# Livebearers- what to expect?



## sarah5775 (Jul 12, 2006)

Ok. I have a 55 gallon tank with a lot of hiding places, caves, plants, etc.

I have 4 bloodfin tetras, 3 black skirts, 2 gold barbs, 1 gourami-

And 2 female mollies, 1 female platy (all these were from tanks with males so they may eventually have babies) and 3 female and one male guppy.

How many babies am I looking at over the course of a year or so? I am trying to calculate how many fish I should add at this point while still leaving room for possible fry.

I don't intend to actively try to save babies, just let them give birth in the tank and hope some survive.
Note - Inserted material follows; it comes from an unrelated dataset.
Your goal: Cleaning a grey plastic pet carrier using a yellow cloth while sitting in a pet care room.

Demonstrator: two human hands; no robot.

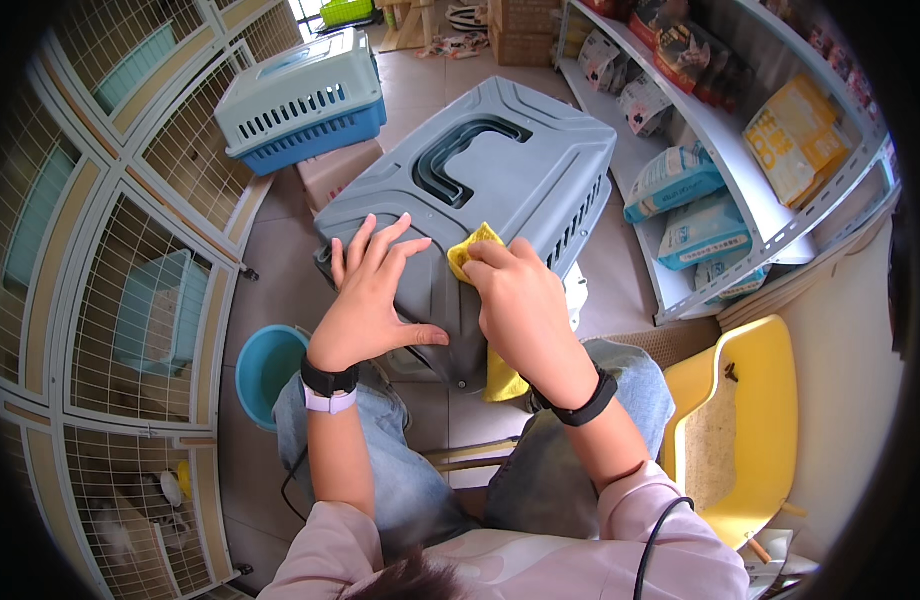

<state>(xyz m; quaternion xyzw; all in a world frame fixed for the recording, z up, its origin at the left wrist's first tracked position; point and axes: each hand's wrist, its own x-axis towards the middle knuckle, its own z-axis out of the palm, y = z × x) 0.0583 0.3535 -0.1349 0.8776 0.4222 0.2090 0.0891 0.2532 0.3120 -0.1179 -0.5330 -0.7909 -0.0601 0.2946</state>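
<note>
A grey plastic pet carrier (505, 180) stands before my knees, its recessed handle (437, 176) folded down in the top. My left hand (377, 296) rests with spread fingers on the carrier's near left part and holds nothing. In my right hand (516, 300) is a yellow cleaning cloth (505, 379), pinched against the near edge of the top. Part of the cloth sticks up past the fingers, and the rest hangs down below the hand. Vent slots (580, 221) run along the carrier's right side. Whatever supports the carrier is mostly hidden.
A blue bucket (268, 375) stands at my left leg. Wire-fronted cages (141, 300) line the left side; a blue-and-white carrier (302, 97) sits beyond. Right, metal shelving (719, 135) holds bagged goods (673, 180), with a yellow chair (767, 420) nearer me.
</note>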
I know some (most?) will most likely get eaten. How many 'litters' from those that don't have a male, and how many will the guppies put out and how often? How many do you think will survive?


----------



## snyderguy (Feb 9, 2010)

It's kind of hard to predict how many fry they will have, let alone how many will survive. If you've got one aggressive fish, more than likely that fish will eat all of the fry. If you don't have any fish that is aggressive, then you could possibly have many fry survive.


----------



## Revolution1221 (Apr 20, 2010)

it all depends on how many times they have had babies in the past the more times they have had fry the more they will have the next time around with guppies it can range from 5 their first time to up to 200! chances are with the barbs and gouramis most wont survive. and they can have fry in as little as 3-4 weeks but if they dont feel comfortable having the babies they can hold on to them for around 4 months until they eventually absorb the fry into their bodies. and a female even only after comming into contact with a male once can have birth once a month for 6 months so a guppy could be potentially have 1200 babies in the course of 6 months but thas unlikely but possible lol. But in all reality with the fish you have and without seperating any of the fry you could only be looking at a couple of them surviving in a year.


----------